Exercise objective:
Every line below between the line holding "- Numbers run" and the line holding "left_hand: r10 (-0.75", inclusive, should be repeated exactly, and all other lines omitted.

"""

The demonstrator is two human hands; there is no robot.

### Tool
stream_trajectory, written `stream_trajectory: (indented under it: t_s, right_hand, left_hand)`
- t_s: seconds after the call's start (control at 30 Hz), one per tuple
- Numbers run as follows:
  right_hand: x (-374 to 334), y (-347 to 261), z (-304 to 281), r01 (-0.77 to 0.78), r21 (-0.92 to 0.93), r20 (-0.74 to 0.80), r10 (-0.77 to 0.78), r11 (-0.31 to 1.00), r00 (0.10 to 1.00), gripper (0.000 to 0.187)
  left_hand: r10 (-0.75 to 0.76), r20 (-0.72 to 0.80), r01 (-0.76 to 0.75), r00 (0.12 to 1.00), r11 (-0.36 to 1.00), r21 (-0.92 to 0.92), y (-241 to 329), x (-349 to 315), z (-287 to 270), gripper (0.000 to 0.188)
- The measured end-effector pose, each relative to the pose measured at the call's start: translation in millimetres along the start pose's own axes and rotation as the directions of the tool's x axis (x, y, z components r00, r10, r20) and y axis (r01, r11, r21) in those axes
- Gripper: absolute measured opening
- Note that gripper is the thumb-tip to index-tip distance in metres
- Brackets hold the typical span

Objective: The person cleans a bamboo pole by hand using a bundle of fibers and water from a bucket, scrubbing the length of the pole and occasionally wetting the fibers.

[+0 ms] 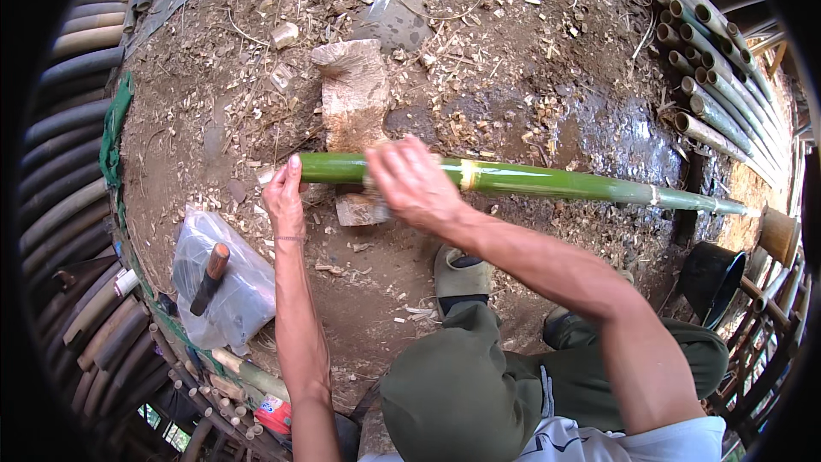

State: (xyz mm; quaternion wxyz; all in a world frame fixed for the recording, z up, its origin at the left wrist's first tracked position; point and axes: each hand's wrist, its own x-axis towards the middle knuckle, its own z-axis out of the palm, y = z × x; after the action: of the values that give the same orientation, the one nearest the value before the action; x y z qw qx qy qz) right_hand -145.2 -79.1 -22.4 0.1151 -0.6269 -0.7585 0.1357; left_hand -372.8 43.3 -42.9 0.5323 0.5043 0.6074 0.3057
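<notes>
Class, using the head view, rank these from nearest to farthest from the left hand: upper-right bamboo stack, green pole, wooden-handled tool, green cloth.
1. Green pole: touching the left hand.
2. Wooden-handled tool: lower left, on the plastic bag.
3. Green cloth: upper left.
4. Bamboo stack: upper right.

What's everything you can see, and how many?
Long pole: one, green, across the middle
Wooden block: one, pale brown, beneath the pole
Stone: one, grey, top middle
Plastic bag: one, clear, left
Tool: one, brown and dark, on bag
Stacked poles: many, brown and green, left and upper right
Bucket: one, black, lower right
Wood chips: many, pale, ground
Cloth: one, green, left
Trousers: one pair, green, bottom
Left hand: one, bare, pole's left end
Right hand: one, bare, on pole
</notes>
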Motion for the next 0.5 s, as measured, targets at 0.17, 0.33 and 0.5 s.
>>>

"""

Solved problem:
- Numbers run as follows:
  right_hand: x (-374 to 334), y (-347 to 261), z (-304 to 281), r01 (-0.77 to 0.78), r21 (-0.92 to 0.93), r20 (-0.74 to 0.80), r10 (-0.77 to 0.78), r11 (-0.31 to 1.00), r00 (0.10 to 1.00), gripper (0.000 to 0.187)
  left_hand: r10 (-0.75 to 0.76), r20 (-0.72 to 0.80), r01 (-0.76 to 0.75), r00 (0.12 to 1.00), r11 (-0.36 to 1.00), r21 (-0.92 to 0.92), y (-241 to 329), x (-349 to 315), z (-287 to 270), gripper (0.000 to 0.188)

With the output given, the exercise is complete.